Long paper (50%). Select one of the broad topics cover in class (that is, technology, disease, trade, religion, and so on) and write an 8-10 essay on a relatively broad issue within it, drawing not only on readings done in class but also several other sources as well. Your paper should cover more than just one part of the world. If you are unsure of the suitability of your topic, be sure to check with the instructor. Due 3/5

 

For graduate credit: The long essay should draw on both primary and secondary sources (at least primary sources in translation), and can be longer if desired. 

 

Presentations: Graduate students are expected to make presentations of their long papers during the last week. Undergraduate students may also volunteer to share their main arguments.

 

Schedule:

 

Week 1  1/7, 9  Thinking about world history

           

Monday Lecture topic: Some world historians: Arnold Toynbee, William McNeill, Felipe Fernandez-Armesto

 

Wednesday readings:   

William McNeill, “The Changing Shape of World History,” History and Theory 34.2 (1995):8-26. (online access via JSTOR)
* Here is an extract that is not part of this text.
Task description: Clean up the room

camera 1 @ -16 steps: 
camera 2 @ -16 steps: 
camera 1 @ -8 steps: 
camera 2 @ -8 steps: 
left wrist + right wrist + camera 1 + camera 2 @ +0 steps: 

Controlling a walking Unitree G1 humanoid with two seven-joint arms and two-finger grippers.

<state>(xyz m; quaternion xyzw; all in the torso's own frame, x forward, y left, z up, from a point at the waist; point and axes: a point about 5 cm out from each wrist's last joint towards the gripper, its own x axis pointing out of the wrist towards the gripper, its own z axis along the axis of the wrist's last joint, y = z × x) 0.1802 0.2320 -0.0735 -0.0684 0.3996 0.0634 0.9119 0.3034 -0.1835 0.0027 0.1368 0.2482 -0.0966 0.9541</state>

Jerry H. Bentley, “Myths, Wagers, and Some Moral Implications of World History,” Journal of World History, 16.1 (2005) :51-82. Online access from Journal of World History.

GROUP 1 POSTS

 

Week 2  1/14, 16  Asking big questions

 

Monday Lecture topic:  Ecological perspectives

           

Wednesday readings:

Guns, Germs, and Steel, 13-191

GROUP 2 POSTS

 

Week 3  1/23  Eurasia versus other world regions

 

            Monday : Holiday

 

Wednesday readings:

Guns, Germs, and Steel, 193-401.

GROUP 3 POSTS

 

Week 4  1/28, 30  The role of technologies

 

Monday: no class

 

Wednesday readings:

Jack Goody and Ian Watt, “The Consequences of Literacy,” Comparative Studies in Society and History, 5.3 (1963) :304-345. Online access via JSTOR

GROUP 1 POSTS

 

Week 5  2/4, 6  The impact of disease

 

            Monday Lecture topic: History of disease in early China and Japan

 

Wednesday readings:

William McNeill, Plagues and People, pp. 19-207.

GROUP 2 POSTS

 

Week 6  2/11, 13  The spread of religions

 

            Monday Lecture topic: The case of Buddhism

 

Wednesday readings:

Jerry Bentley, “Missionaries, Pilgrims, and the Spread of World Religions,” in Old World Encounters (1993), 67-110.  Online reserve

GROUP 3 POSTS

 

Week 7  2/20  Economic factors and cross-regional trade

 

            Monday: holiday

 

Wednesday readings:

Janet Abu-Lughod, “The World System in the Thirteenth Century: Dead-End or Precursor? In Michael Adas, ed. Islamic and European Expansion: The forging of a Global Order (1993), 75-102. Online reserve

GROUP 1 POSTS

 

Week 8  2/25, 27  Primary and Secondary State Formation  SHORT PAPERS DUE

 

            Monday Lecture topic: The Case of Japan

 

Wednesday readings:

Victor Lieberman, “Transcending East-West Dichotomies: State and Culture Formation in Six Ostensibly Disparate Areas,” Modern Asian Studies 31 (1997), 463-546. Online access via JSTOR.

GROUP 2 POSTS

 

Week 9 3/5  The Mongol empire

 

Monday no class

 

Wednesday readings: David Morgan, The Mongols, pp. 32-198 (1986 ed.), or 30-173 (second edition).

GROUP 3 POSTS

 

Week 10  3/10, 12  Summing up  LONG PAPERS DUE

 

Monday Lecture topic:  The size of states, or why did China end up so much larger than other countries?